- Classification: Division I
- Season: 1975–76
- Teams: 4
- Site: Wildcat Gym Ogden, Utah
- Champions: Boise State (1st title)
- Winning coach: Bus Connor (1st title)
- MVP: Jimmie Watts (Weber State)

= 1976 Big Sky Conference men's basketball tournament =

Basketball tournament in Utah, USA

The 1976 Big Sky Conference men's basketball tournament was held March 5–6 at the Wildcat Gym at Weber State College in Ogden, Utah. This was the first edition of the tournament.

The top three teams had the same 9–5 conference record and the fourth was a game back; the top two seeds won their semifinals. Boise State defeated Weber State in the championship game, 77–70 in overtime. and received an automatic bid to the 32-team NCAA tournament, their first appearance, but fell to UNLV in Eugene, Oregon.

==Format==
The Big Sky had eight members for the 1975–76 season, but only the top four teams from the standings qualified for the tournament, and the regular season champion was the host.

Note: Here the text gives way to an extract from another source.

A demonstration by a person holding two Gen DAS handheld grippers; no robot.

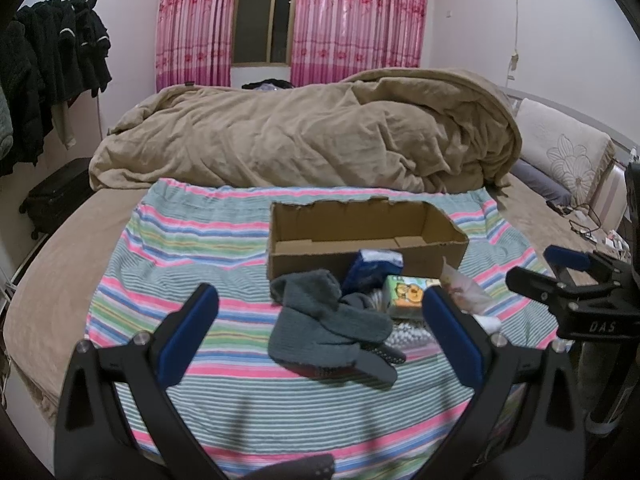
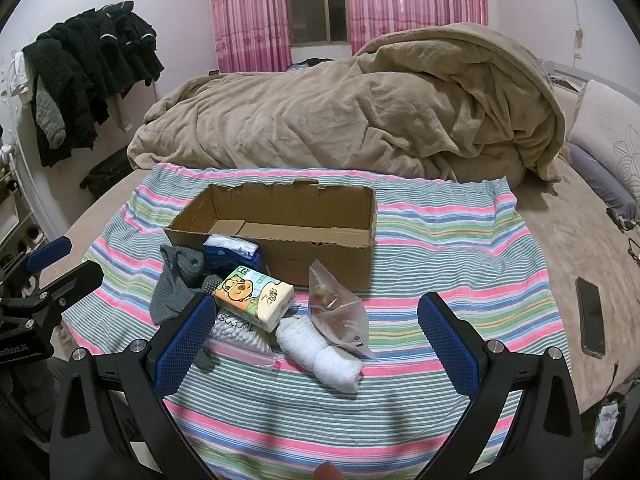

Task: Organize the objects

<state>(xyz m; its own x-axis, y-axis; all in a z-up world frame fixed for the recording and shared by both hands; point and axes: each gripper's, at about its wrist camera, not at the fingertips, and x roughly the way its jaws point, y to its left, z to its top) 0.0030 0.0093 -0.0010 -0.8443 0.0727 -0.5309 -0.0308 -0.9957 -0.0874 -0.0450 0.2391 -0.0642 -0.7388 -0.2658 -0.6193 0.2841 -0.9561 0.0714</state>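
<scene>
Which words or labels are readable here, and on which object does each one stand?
"DAS": on the right gripper body, left wrist view.
Partial "...RobotAI": on the left gripper body.
Upside-down letters on the cotton swab bag: unclear.
Tissue pack characters: blurred.

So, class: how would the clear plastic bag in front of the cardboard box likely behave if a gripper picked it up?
The clear plastic bag looks thin and crinkled, so it would probably flop and deform. Its few small contents suggest it is light. The glossy film may slip between the pads, and it leans on the white rolled cloth, which might shift.
</scene>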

This format was in place for the first eight editions, through 1983.

This was the thirteenth year of the conference and the ninth season in which the Big Sky champion had an automatic berth in the NCAA tournament, all in the West regional. Two years earlier, a one-game tiebreaker playoff was required to determine the champion, also won by the visiting team.

The seeding of the three co-champions for the four-team bracket was done by a random draw in late February, conducted via a Saturday night conference telephone call by commissioner John Roning from Moscow, Idaho. Weber was drawn as the top seed, which included the right to host at Wildcat Gym in Ogden, Utah. At this time, both Weber and Boise still played in small gymnasiums, while ISU's Minidome had about triple the seating capacity of the others.